4. Dissezione e colorazione

  1. Utilizzando un ago di vetro al microscopio dissezionale (Tabella dei Materiali), tagliare attraverso la linea mediana di un singolo embrione alla sua superficie dalla sua estremità posteriore a quella anteriore. Quindi trascinare l'embrione fuori dalla membrana vitelline dal nastro sul vetro (scatolato nella Figura 1). Fare attenzione a non danneggiare i tessuti interni dell'embrione.
  2. Capovolgere i tessuti epiteliali dal centro e fissare il bordo epiderlico sulla superficie dello scivolo di vetro (Figura 1, interno).
  3. L'uso di un ago collegato al tubo con un'apertura a punta di 300 m (preparato rompendo la punta sottile di un ago di dissezione), aspira o soffia aria per staccare e rimuovere i tronchi tracheali longitudinali dorsali così come le budella rimanenti.
  4. Utilizzare il 4% di paraformaldeide (PFA) nella salina tamponata da fosfato (PBS) per fissare gli embrioni per 5 min a RT. Lavare gli embrioni 3x con PBS.
  5. Macchiare gli embrioni con 1 Ll L di anticorpo anti-rafano perossico coniugato con cianina 3 colorante (anti-HRP Cy3) (Tabella dei materiali) in 200 l di PBS per 1 h. Lavare gli embrioni con PBS 3x dopo la colorazione.
    NOTA: Il colorante dell'anti-HRP può essere modificato in base ai coloranti lipofilici di scelta per l'iniezione.

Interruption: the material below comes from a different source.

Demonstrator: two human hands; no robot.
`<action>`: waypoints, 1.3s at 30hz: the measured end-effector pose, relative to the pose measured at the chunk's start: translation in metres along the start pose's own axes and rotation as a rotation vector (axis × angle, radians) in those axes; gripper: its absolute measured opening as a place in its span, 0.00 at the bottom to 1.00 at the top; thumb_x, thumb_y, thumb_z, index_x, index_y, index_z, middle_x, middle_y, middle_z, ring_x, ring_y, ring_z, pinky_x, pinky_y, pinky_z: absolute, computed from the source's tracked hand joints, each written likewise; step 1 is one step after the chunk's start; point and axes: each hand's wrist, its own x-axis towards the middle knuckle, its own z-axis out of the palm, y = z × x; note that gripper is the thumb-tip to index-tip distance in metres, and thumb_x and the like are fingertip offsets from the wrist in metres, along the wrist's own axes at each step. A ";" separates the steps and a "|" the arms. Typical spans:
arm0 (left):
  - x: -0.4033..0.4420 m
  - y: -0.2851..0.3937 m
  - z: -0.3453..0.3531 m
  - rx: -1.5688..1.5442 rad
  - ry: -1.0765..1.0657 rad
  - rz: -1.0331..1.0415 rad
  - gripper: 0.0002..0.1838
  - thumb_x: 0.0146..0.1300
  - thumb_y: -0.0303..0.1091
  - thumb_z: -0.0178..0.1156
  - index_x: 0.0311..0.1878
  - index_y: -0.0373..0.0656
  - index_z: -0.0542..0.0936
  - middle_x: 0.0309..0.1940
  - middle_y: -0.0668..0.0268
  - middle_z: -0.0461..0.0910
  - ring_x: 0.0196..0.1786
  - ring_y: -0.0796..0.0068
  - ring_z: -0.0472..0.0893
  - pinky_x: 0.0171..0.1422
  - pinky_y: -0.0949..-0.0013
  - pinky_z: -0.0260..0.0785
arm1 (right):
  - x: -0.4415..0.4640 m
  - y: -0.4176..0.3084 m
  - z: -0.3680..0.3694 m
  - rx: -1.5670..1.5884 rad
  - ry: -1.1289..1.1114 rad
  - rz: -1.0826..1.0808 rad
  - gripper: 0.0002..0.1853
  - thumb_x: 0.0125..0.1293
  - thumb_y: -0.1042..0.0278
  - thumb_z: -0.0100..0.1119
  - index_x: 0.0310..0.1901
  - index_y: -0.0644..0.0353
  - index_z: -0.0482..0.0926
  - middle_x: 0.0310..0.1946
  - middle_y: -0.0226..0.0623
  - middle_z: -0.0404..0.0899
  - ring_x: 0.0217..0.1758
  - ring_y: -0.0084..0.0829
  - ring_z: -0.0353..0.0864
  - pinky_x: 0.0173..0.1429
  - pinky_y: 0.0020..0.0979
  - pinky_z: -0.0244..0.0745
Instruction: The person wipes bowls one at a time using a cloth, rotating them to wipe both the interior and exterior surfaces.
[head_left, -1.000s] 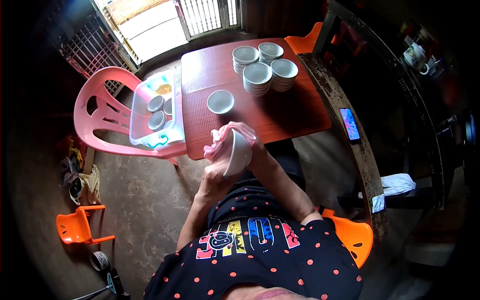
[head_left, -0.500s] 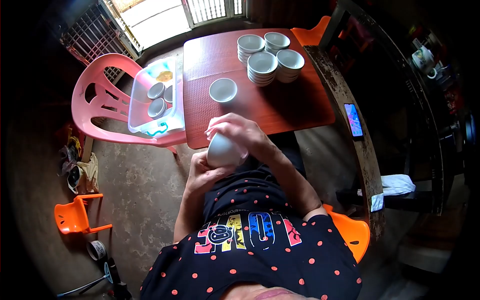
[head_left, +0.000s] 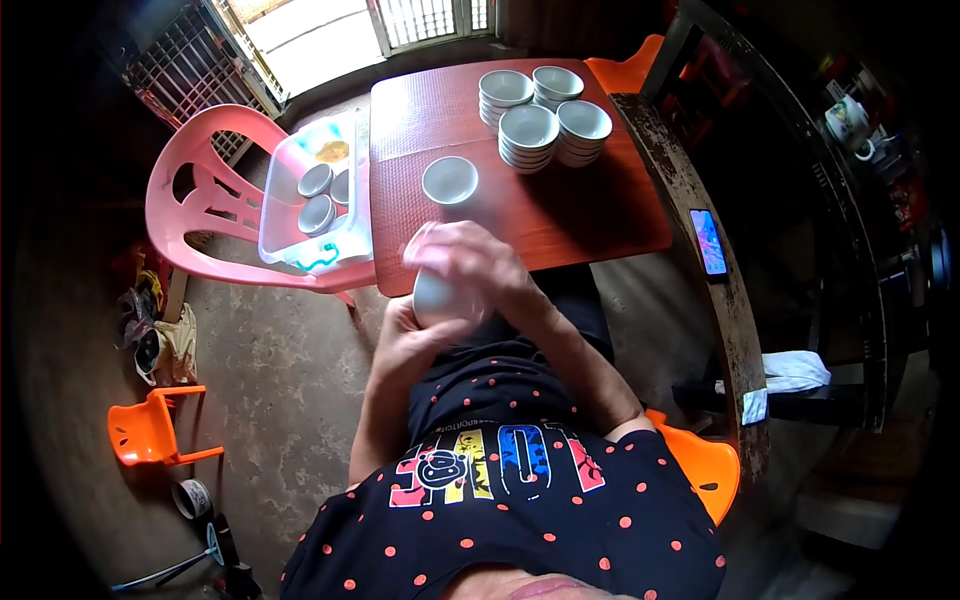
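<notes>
"Where's the white bowl [head_left: 433, 300] being handled?"
"In front of the person's shirt [head_left: 480, 400], near the table's close edge."
"And the grip?"
"The left hand [head_left: 418, 335] is closed around its lower side. The right hand [head_left: 470, 258] lies over its top, blurred, with a bit of pink cloth [head_left: 415, 245] at the fingers; how firmly those close, I can't tell."
"What's nearest?"
"A single bowl [head_left: 450, 181] upright on the red-brown table [head_left: 425, 115], with four bowl stacks [head_left: 529, 130] farther back, toward the right."
"To the left?"
"A clear plastic tub [head_left: 352, 246] with several small bowls [head_left: 317, 214] inside, beside a pink plastic chair [head_left: 225, 118]."
"Far right?"
"A lit smartphone [head_left: 708, 243] on a worn wooden plank [head_left: 738, 345]."
</notes>
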 end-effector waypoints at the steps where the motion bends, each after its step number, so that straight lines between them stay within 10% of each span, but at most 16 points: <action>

5. Riempimento della Micro-pipetta di iniezione

  1. Coloranti lipofilici termifici (5 mg/mL di DiO o DiD, Tabella dei Materiali)a 60 gradi centigradi in una miscela di 1:10 di etanolo:olio vegetale prima dell'uso.
  2. Preparare un colorante disciolto dall'olio per la micropipetta di iniezione. Posizionare la micropipetta nel supporto capillare(Figura 2,#1). Utilizzando il micromanipolatore (Tabella dei materiali), regolare la micropipetta per essere sopra il vetrino di tintura. Quindi, regolare lo stage per posizionare la micropipetta sul tinri(Figura 2, #2).
  3. Per riempire la micropipetta, utilizzare un microiniettore (Tabella dei materiali) ( Figura2, #3). Raccogliere il tintura nella micropipetta impostando il Pi (pressione di iniezione) tra 20-500 hPa (ectopascal), il Ti (tempo di iniezione) tra 0,1-0,5 s e Pc (pressione di compensazione) a 0 hPa per 5 min (Figura 2, #4).
  4. Una volta raccolto il tinrito, rimuovere il vetrino del tinrieto e posizionare il campione sullo stadio del microscopio. Successivamente, aumentare la Pc a un intervallo di 20-60 hPa prima di abbassare la micropipetta nel campione per evitare la contaminazione di PBS mediante azione capillare.

6. Iniezione di tinture nei neuroni

  1. Individuare l'embrione al centro utilizzando il microscopio con obiettivo 10x (Tabella dei materiali) e allineare la micropipetta con l'embrione.
    NOTA: La dimensione della goccia di colore può essere regolata cambiando la Pi o la dimensione dell'apertura della punta della micropipetta. La goccia deve essere di 10-20 m, che è approssimativamente la larghezza di 1 muscolo.
  2. Cambiare la lente dell'obiettivo in una lente 40x ad immersione dell'acqua (Tabella dei materiali) e immergere la lente in PBS per vedere l'embrione.
    1. Utilizzare la microscopia a fluorescenza per controllare la morfologia neuronale contrassegnata da anti-HRP Cy3 e determinare il sito di iniezione.
    2. Durante l'iniezione, utilizzare la microscopia a campo luminoso per vedere la goccia coloranti. Quando l'embrione è a fuoco, modificare la posizione della micropipetta per un contatto delicato con la punta dell'assone di interesse (ad esempio, aCC, RP3).
    3. Eliminare il colorante in un emi-segmento addominale destro (A2-A6) alla giunzione neuromuscolare di aCC o RP3 (Figura 3) con DiD o DiO, utilizzando i neuroni contrassegnati da anti-HRP Cy3. Utilizzo del controllo mano (mouse; Figura 2, 5) rilasciare il tintura e rimuovere la micropipetta dopo aver lasciato il tinrito con il micromanipolatore e passare al sito di iniezione successiva.
      NOTA: A differenza di altri coloranti (ad esempio, giallo Lucifero, calceina) che si diffondono nelle cellule vicine attraverso giunzioni gap, coloranti lipofilici si associano alle membrane cellulari e non si trasferiscono ai vicini. A causa delle dimensioni relativamente grandi della goccia di colore, tuttavia, questa tecnica si traduce anche nell'etichettatura dei muscoli di partnership (Figura 3A).
  3. Incubare il campione a RT per 1 h dopo la caduta di coloranti prima dell'imaging.
    NOTA: Il protocollo può essere sospeso qui prima del montaggio e il campione può essere conservato a 4 gradi durante la notte. I coloranti lipofili possono anche essere consegnati utilizzando la iontoforesi, se un amplificatore intracellulare accoppiato a filo diretto (DC) è prontamente disponibile20.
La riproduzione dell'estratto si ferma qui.